-- What the exercise asks --
Within the material below, find each line bearing the word "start" and present it.
──────── Collected data ────────
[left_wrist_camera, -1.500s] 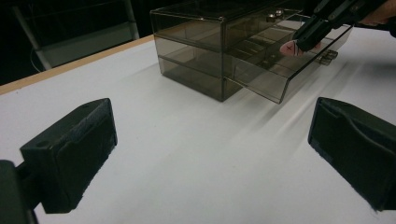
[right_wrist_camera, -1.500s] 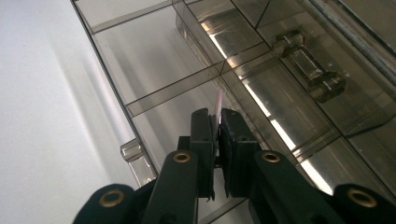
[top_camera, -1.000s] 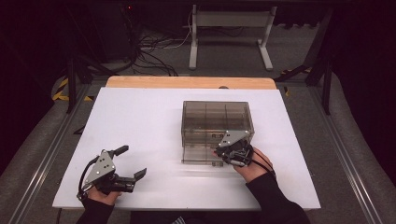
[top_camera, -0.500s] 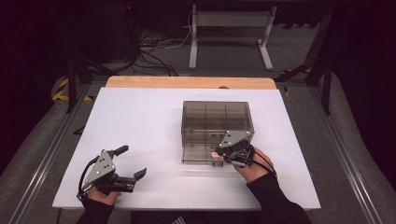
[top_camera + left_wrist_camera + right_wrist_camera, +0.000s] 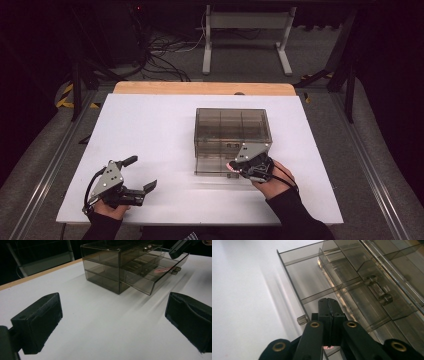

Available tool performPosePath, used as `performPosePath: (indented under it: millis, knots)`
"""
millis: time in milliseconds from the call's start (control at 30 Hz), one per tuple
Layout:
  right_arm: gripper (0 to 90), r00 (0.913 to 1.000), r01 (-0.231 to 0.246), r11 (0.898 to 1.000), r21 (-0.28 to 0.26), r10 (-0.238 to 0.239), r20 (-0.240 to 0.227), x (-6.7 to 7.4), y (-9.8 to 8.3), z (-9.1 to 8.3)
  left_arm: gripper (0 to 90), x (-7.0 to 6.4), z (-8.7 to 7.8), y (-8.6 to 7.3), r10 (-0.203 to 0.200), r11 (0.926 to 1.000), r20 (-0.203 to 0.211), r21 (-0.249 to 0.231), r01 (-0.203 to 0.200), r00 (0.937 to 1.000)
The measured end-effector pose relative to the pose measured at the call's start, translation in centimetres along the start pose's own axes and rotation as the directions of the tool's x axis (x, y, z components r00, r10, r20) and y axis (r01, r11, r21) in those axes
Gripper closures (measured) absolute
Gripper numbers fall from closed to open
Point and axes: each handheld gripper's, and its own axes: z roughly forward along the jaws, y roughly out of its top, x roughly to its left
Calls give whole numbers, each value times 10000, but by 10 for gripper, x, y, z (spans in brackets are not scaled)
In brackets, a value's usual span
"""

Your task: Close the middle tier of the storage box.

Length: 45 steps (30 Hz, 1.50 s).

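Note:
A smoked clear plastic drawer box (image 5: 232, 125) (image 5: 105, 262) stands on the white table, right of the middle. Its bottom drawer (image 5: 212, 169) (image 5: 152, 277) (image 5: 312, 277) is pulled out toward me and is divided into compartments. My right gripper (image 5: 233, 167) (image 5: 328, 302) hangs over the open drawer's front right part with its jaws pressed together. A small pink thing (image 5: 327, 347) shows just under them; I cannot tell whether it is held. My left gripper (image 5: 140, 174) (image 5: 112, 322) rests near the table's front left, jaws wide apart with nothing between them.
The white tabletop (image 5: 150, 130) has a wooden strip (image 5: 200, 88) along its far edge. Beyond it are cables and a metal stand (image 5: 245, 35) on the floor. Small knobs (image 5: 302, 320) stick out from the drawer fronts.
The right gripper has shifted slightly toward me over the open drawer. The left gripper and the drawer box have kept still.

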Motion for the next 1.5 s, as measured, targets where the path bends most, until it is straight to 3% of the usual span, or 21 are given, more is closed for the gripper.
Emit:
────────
-- Solution to the exercise --
millis: time in milliseconds from the call's start (control at 30 Hz), one per tuple
The measured end-effector pose relative to the pose measured at the call's start, translation in centimetres along the start pose's own axes and rotation as the directions of the tool's x axis (x, y, z components r00, r10, r20) and y axis (r01, r11, r21) in those axes

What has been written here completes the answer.